A l’étage il ne voit toujours pas le groupe, il y a d’autres visiteurs qui vont quelque part, et un gardien dans un renfoncement de fenêtre, il lui trouve un air suspicieux. Mais c’est sa fonction après tout, de faire semblant de ne pas regarder les gens, l’œil en coin et suspicieux. Sont garnis de placards, d’armoires, de bibelots vieux et probablement fragiles, immobiles, incrustés, appuyés à de petites plaquettes explicatives en trois langues, français, anglais et chinois.
Ça l’embête, il a un fil tiré à une jambe de son pantalon, un fil à la patte, ça l’amuse de se dire ça. Voici une maison d’Icarie, il ne sait pas ce que c’est mais c’est marqué, des rangées et des rangées d’objets de plein de sortes derrière des vitrines, de temps en temps il s’arrête et les examine pour ne pas se faire remarquer. Il a peur de s’être trompé d’aile. Cinq fenêtres de front. En bas il aperçoit la pyramide, moche et en verre. Ce serait bête de ne pas les trouver. Il s’est inscrit sur Billetreduc, il a payé en ligne et sûrement ils ne voudront pas le rembourser.

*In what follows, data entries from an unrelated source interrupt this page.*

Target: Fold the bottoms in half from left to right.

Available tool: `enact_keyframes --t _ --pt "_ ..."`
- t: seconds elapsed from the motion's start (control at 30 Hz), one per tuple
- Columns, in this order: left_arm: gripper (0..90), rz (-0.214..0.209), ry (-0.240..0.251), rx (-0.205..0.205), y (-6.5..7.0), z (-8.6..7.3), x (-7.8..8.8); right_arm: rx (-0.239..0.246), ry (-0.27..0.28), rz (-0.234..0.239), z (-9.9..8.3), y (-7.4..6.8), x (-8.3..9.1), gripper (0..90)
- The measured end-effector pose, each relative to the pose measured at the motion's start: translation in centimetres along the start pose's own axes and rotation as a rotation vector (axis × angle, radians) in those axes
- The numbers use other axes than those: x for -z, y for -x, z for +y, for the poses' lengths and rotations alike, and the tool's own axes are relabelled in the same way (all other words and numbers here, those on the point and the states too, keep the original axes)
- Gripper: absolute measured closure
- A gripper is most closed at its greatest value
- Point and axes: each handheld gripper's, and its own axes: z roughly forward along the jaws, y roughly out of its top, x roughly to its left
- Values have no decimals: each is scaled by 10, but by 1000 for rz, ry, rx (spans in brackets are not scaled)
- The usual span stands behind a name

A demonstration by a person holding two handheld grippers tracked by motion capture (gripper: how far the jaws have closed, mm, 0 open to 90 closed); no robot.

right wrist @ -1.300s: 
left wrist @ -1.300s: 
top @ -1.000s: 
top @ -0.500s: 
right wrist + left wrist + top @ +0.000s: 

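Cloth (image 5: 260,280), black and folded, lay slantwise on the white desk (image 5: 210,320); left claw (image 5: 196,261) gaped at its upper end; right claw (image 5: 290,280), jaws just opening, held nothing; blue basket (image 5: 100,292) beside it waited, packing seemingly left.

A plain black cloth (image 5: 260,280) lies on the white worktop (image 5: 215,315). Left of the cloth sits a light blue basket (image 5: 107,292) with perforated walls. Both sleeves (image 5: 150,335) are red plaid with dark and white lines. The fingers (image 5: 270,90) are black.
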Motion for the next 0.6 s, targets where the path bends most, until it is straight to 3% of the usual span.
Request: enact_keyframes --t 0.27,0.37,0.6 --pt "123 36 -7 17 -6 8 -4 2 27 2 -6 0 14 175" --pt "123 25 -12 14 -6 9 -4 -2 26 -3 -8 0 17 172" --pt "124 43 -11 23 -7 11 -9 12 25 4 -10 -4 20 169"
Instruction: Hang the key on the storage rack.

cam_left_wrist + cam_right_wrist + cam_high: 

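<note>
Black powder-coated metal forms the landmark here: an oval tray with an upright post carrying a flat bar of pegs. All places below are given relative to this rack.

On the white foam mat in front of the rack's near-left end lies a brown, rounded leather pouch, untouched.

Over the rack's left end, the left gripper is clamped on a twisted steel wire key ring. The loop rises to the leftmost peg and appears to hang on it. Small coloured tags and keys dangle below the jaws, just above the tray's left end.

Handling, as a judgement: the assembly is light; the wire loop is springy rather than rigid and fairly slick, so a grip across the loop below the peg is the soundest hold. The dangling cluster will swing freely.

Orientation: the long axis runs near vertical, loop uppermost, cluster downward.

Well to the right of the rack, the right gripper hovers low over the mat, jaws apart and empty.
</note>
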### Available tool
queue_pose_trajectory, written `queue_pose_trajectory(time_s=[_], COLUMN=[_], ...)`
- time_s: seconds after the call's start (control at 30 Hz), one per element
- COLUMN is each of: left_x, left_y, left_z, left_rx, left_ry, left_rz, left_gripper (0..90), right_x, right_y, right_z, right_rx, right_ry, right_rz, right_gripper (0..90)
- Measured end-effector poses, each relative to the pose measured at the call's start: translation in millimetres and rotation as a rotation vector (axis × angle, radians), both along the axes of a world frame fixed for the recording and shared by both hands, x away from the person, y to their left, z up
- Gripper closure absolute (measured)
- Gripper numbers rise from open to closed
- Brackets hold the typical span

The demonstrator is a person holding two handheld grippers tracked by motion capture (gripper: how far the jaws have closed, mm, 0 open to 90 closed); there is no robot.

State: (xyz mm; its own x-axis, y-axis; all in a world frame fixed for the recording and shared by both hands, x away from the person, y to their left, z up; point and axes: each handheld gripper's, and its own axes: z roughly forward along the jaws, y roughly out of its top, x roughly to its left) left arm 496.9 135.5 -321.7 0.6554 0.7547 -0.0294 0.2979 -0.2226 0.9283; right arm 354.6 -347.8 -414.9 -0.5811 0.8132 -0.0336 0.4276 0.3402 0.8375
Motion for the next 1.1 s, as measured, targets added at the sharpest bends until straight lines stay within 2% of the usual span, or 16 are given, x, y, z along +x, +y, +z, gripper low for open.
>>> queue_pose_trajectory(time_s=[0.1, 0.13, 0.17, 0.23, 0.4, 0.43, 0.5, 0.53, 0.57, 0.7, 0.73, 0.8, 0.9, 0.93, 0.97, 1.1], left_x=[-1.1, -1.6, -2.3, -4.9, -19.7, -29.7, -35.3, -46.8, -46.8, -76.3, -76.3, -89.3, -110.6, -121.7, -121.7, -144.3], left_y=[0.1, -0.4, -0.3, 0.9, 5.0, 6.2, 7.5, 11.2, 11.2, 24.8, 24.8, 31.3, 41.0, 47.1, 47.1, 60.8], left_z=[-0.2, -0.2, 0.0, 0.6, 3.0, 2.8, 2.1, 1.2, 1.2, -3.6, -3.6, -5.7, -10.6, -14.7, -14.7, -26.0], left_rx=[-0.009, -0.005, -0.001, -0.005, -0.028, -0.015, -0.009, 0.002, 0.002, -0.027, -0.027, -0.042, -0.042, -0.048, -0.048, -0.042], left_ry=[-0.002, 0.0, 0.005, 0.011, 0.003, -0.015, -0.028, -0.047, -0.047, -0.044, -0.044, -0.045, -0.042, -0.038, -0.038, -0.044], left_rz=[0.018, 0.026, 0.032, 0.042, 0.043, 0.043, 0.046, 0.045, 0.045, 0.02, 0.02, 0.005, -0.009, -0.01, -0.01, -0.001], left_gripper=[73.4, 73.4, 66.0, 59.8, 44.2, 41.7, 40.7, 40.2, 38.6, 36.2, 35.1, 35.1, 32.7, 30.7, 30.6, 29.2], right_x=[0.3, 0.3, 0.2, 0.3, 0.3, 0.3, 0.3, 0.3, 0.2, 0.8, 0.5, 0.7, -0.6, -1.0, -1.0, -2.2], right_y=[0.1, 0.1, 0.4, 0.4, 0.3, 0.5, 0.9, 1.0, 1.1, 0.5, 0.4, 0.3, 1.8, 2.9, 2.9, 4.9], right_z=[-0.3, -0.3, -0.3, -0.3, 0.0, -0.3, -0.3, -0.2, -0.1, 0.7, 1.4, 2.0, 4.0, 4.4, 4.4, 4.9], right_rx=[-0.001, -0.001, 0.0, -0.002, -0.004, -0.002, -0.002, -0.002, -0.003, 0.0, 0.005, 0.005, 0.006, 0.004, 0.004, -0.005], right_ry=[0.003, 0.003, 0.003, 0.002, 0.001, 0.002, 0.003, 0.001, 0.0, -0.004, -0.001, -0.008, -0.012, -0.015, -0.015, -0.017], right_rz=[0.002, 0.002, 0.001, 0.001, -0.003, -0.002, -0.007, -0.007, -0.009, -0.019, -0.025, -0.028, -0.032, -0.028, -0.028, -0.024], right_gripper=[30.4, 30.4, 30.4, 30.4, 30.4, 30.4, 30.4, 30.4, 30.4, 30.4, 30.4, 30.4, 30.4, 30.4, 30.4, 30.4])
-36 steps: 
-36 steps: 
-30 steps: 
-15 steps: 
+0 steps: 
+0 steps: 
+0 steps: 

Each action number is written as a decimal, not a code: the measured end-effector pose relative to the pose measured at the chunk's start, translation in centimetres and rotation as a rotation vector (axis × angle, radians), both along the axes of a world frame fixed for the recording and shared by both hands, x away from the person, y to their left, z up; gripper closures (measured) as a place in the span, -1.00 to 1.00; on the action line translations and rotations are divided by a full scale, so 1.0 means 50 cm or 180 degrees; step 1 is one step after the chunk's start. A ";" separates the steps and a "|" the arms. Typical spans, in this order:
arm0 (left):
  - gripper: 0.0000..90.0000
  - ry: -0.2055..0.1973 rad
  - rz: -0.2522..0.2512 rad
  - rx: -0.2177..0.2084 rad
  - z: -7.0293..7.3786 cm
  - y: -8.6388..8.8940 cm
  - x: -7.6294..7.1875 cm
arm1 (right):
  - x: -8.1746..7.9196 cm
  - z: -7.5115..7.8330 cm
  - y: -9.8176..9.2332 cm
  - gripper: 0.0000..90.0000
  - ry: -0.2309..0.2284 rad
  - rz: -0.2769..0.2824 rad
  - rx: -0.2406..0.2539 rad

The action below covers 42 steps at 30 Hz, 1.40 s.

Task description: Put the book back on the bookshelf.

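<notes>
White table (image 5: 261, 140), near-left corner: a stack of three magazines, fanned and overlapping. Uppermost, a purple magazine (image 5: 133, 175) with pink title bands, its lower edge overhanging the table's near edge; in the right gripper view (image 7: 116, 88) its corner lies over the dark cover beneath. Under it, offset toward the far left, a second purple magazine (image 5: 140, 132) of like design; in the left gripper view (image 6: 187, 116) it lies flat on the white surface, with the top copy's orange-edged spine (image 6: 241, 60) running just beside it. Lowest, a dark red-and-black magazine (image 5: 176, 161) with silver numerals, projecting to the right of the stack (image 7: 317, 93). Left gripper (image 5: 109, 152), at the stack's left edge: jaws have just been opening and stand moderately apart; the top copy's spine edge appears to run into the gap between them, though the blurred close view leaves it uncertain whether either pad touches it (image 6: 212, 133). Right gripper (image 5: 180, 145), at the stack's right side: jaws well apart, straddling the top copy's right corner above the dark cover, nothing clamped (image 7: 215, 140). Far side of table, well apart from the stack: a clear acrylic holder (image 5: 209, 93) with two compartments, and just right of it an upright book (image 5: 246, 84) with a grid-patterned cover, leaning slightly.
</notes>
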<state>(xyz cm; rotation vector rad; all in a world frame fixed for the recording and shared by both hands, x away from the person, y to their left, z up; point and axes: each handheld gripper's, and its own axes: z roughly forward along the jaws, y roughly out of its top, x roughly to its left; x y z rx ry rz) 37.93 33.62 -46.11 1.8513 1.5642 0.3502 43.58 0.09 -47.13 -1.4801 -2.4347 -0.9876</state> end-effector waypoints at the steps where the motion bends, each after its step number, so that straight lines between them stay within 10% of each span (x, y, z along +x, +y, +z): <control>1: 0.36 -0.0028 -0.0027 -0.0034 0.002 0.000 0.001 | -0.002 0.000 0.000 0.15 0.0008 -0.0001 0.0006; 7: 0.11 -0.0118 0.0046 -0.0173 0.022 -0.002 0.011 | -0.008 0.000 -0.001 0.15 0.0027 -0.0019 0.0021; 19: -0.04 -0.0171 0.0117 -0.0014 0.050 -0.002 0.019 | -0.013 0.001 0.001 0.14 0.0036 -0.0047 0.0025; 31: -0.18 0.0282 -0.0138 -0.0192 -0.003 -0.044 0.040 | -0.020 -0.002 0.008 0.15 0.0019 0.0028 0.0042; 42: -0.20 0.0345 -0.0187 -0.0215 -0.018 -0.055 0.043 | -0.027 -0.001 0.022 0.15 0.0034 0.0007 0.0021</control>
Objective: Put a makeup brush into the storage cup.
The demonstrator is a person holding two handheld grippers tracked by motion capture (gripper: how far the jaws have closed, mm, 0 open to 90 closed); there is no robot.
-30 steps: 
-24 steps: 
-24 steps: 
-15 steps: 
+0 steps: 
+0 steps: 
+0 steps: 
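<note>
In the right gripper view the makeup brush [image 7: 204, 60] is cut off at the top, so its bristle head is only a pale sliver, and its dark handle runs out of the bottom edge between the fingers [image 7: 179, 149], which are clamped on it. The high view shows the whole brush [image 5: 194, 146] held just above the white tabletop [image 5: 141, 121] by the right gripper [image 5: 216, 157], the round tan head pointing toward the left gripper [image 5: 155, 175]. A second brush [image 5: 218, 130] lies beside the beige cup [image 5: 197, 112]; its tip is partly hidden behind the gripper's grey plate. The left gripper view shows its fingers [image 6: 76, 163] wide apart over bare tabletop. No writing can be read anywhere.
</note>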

Et puis il les voit, tout au bout du couloir, tout un groupe, ils marchent lentement et se tournent d’un côté puis de l’autre, ils semblent attentifs aux explications de quelqu'un qu’il ne voit pas. Ça le rend tout joyeux, de les avoir retrouvés, comme des amis, il se sent maintenant plus en règle, une anomalie qui rentre dans l’ordre. Il n’aime pas penser que les autres puissent penser à lui comme à une anomalie. Même d’ailleurs s’il n’y a personne, il imagine, c’est comme s’il y avait quelqu'un d’invisible pour le voir, pour voir qu’il ne fait pas comme il faudrait.

« Julien ! Tu viens ! Toujours à la traîne, celui-là ! »
Il vient d’entendre ça, de le revivre, l’injonction exaspérée de sa mère, son frère et sa sœur qui ricanent, son père est déjà loin sur le sentier côtier, il ne les attend pas. Lui il aurait bien aimé s’arrêter un instant dans les buissons.